O JEDEC lançou pela primeira vez o padrão JESD229 para memória Wide IO,[60] o predecessor do HBM com quatro canais de 128 bits com clock de taxa de dados única, em dezembro de 2011 após vários anos de trabalho. O primeiro padrão HBM JESD235 seguiu em outubro de 2013.

Desenvolvimento

AMD Fiji, a primeira GPU a usar HBM

O desenvolvimento da High Bandwidth Memory começou na AMD em 2008 para resolver o problema do crescente uso de energia e do fator de forma da memória do computador. Nos vários anos seguintes, a AMD desenvolveu procedimentos para resolver problemas de empilhamento de dados com uma equipe liderada pelo membro sênior da AMD, Bryan Black.[61] Para ajudar a AMD a realizar sua visão do HBM, eles alistaram parceiros da indústria de memória, particularmente a empresa coreana SK Hynix,[61] que tinha experiência anterior com memória empilhada em 3D,[3][58] bem como parceiros da indústria de interposer (a empresa taiwanesa UMC) e da indústria de empacotamento (Amkor Technology e ASE).[61]
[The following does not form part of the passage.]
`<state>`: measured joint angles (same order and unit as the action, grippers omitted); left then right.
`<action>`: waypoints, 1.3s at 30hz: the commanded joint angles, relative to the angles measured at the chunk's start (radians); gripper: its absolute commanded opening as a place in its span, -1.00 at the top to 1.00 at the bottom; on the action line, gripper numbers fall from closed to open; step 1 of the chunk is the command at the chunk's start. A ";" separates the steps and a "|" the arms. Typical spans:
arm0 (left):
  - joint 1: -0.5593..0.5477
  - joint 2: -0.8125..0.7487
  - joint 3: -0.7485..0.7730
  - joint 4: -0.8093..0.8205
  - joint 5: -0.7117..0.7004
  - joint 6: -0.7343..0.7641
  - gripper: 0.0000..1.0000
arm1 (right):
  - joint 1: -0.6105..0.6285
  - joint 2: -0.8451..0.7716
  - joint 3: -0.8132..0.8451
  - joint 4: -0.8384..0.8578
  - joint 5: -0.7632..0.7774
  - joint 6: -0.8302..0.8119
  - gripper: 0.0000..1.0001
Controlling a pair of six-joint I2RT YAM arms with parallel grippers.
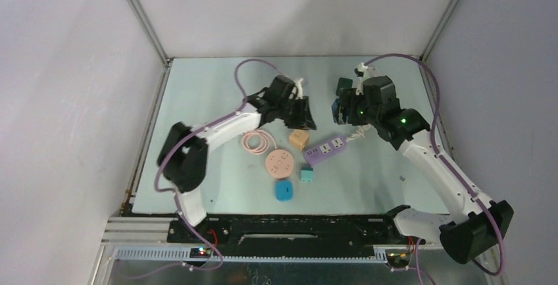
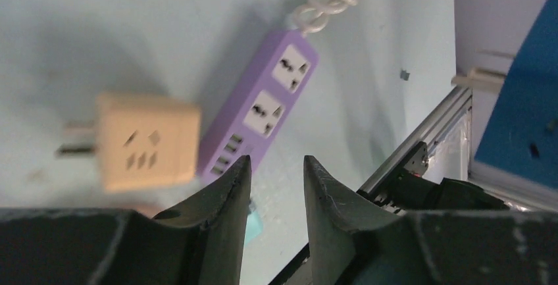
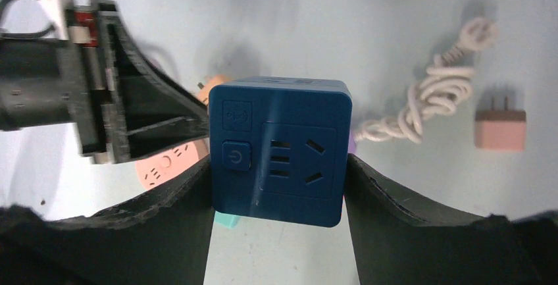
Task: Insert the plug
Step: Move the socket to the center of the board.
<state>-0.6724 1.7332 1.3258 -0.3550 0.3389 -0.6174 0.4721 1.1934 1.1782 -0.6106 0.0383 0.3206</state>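
Blue socket cube (image 3: 279, 156): pinched in right end effector (image 3: 278, 161), face exposed, presumably for insertion. Tan plug (image 2: 148, 141): loose on bench (image 2: 99, 35). Left end effector (image 2: 277, 166): narrowly spread, empty, near plug.

Blue socket cube (image 3: 279, 153) clamped between jaws, probably pink plug (image 3: 500, 129) beyond

The blue socket cube (image 3: 279, 153) looks smooth matt plastic.
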 commanded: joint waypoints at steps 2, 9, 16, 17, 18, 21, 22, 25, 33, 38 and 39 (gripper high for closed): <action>-0.067 0.216 0.235 -0.035 0.082 0.015 0.21 | -0.091 -0.070 -0.040 -0.074 0.016 0.096 1.00; -0.069 0.418 0.340 -0.057 -0.010 -0.017 0.03 | -0.263 -0.114 -0.163 -0.090 -0.197 0.122 1.00; -0.094 0.393 0.230 0.042 0.108 -0.106 0.00 | -0.406 -0.101 -0.178 -0.092 -0.336 0.135 1.00; -0.099 0.377 0.195 0.079 0.144 -0.130 0.00 | -0.410 -0.101 -0.179 -0.092 -0.336 0.141 1.00; -0.107 0.369 0.169 0.116 0.170 -0.153 0.00 | -0.412 -0.099 -0.179 -0.091 -0.338 0.146 1.00; -0.141 0.372 0.144 0.147 0.242 -0.197 -0.01 | -0.417 -0.087 -0.179 -0.080 -0.358 0.160 1.00; -0.153 0.376 0.149 0.155 0.257 -0.205 -0.01 | -0.419 -0.082 -0.178 -0.076 -0.365 0.164 1.00; -0.190 0.380 0.158 0.198 0.280 -0.248 -0.01 | -0.439 -0.075 -0.178 -0.079 -0.386 0.187 1.00; -0.228 0.351 0.122 0.318 0.272 -0.319 -0.02 | -0.516 -0.080 -0.178 -0.121 -0.446 0.226 1.00; -0.214 0.249 0.073 0.281 0.233 -0.207 -0.04 | -0.517 -0.095 -0.180 -0.163 -0.429 0.211 1.00; -0.210 0.229 0.065 0.267 0.224 -0.185 -0.05 | -0.517 -0.098 -0.180 -0.168 -0.427 0.207 1.00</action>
<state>-0.9020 2.1017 1.4193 -0.0864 0.5900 -0.8898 -0.0425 1.1233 0.9844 -0.7559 -0.3695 0.5243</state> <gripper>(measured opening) 0.519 0.664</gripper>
O desenvolvimento do HBM foi concluído em 2013, quando a SK Hynix construiu o primeiro chip de memória HBM.[3] O HBM foi adotado como padrão da indústria JESD235 pelo JEDEC em outubro de 2013, após uma proposta da AMD e SK Hynix em 2010.[6] A fabricação em alto volume começou em uma instalação da Hynix em Icheon, Coreia do Sul, em 2015.

A primeira GPU utilizando HBM foi a AMD Fiji, lançada em junho de 2015, alimentando a AMD Radeon R9 Fury X.[4][62][63]
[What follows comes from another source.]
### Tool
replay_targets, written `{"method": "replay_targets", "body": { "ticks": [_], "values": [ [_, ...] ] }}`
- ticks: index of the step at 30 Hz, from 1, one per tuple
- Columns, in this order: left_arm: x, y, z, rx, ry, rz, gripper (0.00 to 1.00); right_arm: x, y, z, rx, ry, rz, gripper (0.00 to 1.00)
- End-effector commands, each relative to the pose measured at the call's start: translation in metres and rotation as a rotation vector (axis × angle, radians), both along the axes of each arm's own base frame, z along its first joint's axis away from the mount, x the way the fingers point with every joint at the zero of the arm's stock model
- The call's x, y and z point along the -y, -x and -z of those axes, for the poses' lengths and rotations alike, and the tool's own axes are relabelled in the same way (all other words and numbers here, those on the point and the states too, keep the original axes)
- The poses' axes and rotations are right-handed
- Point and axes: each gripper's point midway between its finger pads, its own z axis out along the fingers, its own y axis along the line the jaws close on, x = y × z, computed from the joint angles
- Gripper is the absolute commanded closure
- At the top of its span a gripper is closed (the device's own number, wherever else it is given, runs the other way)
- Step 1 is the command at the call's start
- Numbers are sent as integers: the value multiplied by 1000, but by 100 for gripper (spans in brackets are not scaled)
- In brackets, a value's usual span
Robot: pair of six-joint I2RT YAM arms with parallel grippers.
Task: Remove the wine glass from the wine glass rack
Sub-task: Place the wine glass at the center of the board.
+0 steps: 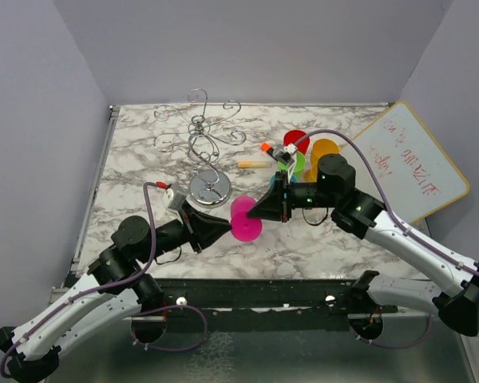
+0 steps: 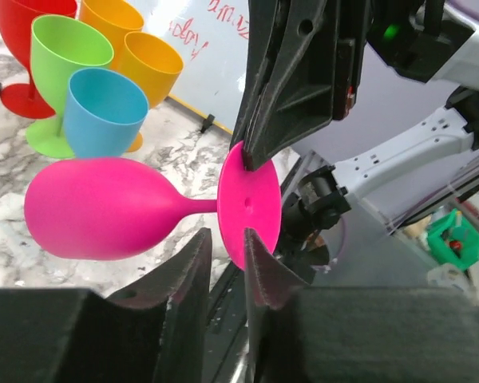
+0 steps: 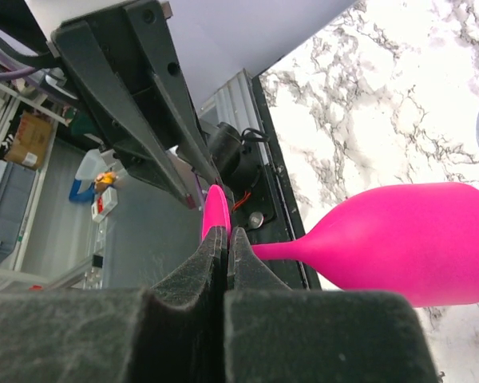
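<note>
Our left arm and right arm stretched low, meeting over the table, right jaws pinching the sideways pink wine glass by its foot, left jaws narrowly parted astride that foot, wine glass rack just behind

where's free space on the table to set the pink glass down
Bare marble left of the rack, to the table's left edge, and along the far edge between rack and cups. Crowded: the cups bunched by the whiteboard, and the middle around the held glass.
</note>
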Motion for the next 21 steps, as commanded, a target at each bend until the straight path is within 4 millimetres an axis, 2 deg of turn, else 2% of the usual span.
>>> {"method": "replay_targets", "body": {
  "ticks": [1,2,4,6,7,14,17,19,21],
  "values": [
    [3,-2,3,21,-7,7,62,2,0,-9,20,-57,27,99],
    [6,0,3,23,-5,25,54,2,1,-9,19,-58,22,99],
    [9,3,0,31,7,49,45,2,1,-8,15,-55,19,99],
    [11,3,-2,22,25,53,40,1,1,-9,12,-57,18,99],
    [12,2,-1,11,24,53,40,1,2,-10,10,-61,11,99],
    [21,2,12,-27,-8,88,55,1,3,-8,-8,-67,14,99],
    [20,4,11,-37,7,91,70,1,3,-7,-8,-67,16,99],
    [19,3,3,-29,49,80,76,1,2,-7,-9,-66,20,99],
    [17,2,-2,-18,87,65,87,0,3,-8,-10,-67,11,99]
  ]
}}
Em janeiro de 2016, a Samsung Electronics iniciou a produção em massa inicial do HBM2.[23][24] No mesmo mês, o HBM2 foi aceito pelo JEDEC como padrão JESD235a.[7] O primeiro chip GPU utilizando HBM2 é o Nvidia Tesla P100, que foi oficialmente anunciado em abril de 2016.[64][65]

Em junho de 2016, a Intel lançou uma família de processadores Xeon Phi com 8 empilhamentos de HCDRAM, a versão da Micron do HBM. No Hot Chips em agosto de 2016, tanto a Samsung quanto a Hynix anunciaram novas gerações de tecnologias de memória HBM.[66][67] Ambas as empresas anunciaram produtos de alto desempenho com expectativa de maior densidade, maior largura de banda e menor consumo de energia. A Samsung também anunciou uma versão de menor custo do HBM em desenvolvimento visando mercados de massa. A remoção do dado de buffer e a diminuição do número de TSVs reduzem o custo, embora à custa de uma largura de banda geral diminuída (200 GB/s).

As GPUs P100 e H100 da Nvidia são os primeiros produtos a utilizar memória HBM2 e HBM3, respectivamente;[68] a MI430X da AMD é a primeira a utilizar HBM4.